# Aim of the task
Up to and including the line with "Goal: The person", please set down the entries below exactly, starting from the first line.

Data entries:
━━━

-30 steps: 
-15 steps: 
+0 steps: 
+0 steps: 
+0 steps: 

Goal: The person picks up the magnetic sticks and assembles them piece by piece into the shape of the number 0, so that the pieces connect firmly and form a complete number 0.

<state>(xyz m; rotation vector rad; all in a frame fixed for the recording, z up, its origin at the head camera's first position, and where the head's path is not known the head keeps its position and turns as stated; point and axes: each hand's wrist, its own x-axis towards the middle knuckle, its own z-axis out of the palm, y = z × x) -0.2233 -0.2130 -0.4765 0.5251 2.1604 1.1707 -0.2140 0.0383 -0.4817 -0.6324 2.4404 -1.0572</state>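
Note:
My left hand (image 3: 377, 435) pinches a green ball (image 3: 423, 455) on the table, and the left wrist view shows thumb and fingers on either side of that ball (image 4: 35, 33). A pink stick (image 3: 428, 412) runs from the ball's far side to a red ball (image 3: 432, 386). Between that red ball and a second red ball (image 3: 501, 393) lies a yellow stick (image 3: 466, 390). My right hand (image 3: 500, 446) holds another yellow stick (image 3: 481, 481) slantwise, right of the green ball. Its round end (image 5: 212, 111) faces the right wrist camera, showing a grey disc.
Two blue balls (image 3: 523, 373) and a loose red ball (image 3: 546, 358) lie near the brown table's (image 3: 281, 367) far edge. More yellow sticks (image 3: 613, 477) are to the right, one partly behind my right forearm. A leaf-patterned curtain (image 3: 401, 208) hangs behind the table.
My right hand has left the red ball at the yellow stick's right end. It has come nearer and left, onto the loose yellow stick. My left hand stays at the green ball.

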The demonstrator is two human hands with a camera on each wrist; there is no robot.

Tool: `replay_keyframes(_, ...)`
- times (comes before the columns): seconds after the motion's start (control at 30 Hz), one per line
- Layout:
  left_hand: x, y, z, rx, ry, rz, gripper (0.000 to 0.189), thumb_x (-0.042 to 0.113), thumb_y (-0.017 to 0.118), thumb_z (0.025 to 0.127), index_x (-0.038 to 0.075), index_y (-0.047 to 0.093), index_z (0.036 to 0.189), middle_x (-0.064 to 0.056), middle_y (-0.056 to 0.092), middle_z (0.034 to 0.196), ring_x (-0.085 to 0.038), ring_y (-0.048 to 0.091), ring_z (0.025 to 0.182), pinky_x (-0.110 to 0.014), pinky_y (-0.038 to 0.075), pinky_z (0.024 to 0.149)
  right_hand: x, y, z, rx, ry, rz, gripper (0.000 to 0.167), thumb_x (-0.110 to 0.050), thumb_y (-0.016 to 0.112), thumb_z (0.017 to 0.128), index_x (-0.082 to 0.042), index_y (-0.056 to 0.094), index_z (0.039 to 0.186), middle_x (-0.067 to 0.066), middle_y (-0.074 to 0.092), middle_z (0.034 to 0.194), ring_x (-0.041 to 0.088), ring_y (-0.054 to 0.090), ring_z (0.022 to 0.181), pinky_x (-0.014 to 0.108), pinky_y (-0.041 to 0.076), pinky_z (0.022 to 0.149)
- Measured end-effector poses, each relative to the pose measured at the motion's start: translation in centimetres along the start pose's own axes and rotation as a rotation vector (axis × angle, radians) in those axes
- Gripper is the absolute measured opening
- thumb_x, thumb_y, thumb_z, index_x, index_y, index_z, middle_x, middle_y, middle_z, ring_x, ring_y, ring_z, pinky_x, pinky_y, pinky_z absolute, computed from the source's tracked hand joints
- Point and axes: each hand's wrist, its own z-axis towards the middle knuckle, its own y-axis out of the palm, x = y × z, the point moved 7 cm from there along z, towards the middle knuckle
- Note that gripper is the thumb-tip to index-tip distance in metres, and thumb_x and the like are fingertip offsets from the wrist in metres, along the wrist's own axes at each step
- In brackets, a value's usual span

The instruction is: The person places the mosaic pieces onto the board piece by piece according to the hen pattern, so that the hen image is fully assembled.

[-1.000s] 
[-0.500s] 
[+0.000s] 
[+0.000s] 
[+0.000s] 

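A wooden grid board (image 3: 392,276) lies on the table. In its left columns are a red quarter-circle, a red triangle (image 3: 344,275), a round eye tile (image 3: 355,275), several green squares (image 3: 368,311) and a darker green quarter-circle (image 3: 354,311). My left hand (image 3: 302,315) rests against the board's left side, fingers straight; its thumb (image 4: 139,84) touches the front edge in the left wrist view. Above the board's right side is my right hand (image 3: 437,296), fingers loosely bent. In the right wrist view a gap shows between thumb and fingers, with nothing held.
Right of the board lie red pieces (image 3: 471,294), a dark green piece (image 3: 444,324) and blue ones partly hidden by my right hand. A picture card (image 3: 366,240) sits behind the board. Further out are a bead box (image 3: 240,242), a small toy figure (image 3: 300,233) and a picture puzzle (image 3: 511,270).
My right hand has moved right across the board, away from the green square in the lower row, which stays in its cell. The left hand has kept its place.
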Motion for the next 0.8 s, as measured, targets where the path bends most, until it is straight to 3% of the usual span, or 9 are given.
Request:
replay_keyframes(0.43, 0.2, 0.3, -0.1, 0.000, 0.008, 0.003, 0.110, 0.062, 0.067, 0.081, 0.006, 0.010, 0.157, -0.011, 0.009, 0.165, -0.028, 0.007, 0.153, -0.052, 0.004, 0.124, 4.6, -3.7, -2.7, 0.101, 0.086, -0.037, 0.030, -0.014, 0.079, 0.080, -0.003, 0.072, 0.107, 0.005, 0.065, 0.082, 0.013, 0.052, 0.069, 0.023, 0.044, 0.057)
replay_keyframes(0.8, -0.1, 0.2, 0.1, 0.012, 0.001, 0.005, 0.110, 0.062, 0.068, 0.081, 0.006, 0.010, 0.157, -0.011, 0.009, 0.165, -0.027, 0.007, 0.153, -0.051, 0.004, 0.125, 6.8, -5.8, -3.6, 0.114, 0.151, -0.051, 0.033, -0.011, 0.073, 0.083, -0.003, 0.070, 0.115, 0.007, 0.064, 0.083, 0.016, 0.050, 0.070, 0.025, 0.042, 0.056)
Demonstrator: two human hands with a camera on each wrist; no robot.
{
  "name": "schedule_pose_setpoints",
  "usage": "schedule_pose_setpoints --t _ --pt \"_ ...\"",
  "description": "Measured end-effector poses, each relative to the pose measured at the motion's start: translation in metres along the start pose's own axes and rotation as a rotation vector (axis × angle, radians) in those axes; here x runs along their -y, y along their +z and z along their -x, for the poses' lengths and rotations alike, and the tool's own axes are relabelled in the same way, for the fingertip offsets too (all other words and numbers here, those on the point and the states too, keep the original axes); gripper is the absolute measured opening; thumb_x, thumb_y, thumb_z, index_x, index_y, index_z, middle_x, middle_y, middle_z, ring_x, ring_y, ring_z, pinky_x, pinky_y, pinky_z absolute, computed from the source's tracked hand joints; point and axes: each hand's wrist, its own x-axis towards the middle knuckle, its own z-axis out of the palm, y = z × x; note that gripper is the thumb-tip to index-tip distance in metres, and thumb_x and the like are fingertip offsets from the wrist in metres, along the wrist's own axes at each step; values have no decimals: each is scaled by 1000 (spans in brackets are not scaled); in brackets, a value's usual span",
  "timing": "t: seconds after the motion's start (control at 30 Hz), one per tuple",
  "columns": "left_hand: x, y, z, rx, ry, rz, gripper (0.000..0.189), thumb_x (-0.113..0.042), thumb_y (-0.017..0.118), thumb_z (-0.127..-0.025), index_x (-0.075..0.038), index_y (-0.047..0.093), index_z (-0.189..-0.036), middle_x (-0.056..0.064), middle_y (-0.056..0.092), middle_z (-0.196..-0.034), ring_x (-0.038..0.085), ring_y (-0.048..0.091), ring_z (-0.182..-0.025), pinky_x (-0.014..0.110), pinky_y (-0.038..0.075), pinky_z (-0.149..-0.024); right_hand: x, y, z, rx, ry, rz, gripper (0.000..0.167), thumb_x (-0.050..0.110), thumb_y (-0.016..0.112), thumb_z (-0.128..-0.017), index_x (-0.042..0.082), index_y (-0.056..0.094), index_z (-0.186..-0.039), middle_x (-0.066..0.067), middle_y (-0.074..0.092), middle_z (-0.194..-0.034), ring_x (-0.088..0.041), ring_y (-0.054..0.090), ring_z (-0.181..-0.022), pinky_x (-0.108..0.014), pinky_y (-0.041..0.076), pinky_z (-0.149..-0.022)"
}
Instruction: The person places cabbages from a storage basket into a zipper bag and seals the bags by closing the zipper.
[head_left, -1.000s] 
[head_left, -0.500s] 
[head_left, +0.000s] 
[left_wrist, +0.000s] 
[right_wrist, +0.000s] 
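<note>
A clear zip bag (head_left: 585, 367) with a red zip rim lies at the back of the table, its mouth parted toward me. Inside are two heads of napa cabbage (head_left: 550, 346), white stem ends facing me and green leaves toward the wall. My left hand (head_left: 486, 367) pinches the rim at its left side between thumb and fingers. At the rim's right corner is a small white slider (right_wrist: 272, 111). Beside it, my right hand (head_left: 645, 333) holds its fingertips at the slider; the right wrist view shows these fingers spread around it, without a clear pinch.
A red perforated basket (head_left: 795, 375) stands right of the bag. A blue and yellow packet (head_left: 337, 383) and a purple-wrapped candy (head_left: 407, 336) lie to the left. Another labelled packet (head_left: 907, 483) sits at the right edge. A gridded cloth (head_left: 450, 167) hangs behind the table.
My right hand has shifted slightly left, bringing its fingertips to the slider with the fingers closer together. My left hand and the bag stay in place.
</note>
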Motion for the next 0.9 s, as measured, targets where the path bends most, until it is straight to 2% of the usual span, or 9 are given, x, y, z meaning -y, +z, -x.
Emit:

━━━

# Exercise response
-30 steps: 
-15 steps: 
+0 steps: 
+0 steps: 
+0 steps: 

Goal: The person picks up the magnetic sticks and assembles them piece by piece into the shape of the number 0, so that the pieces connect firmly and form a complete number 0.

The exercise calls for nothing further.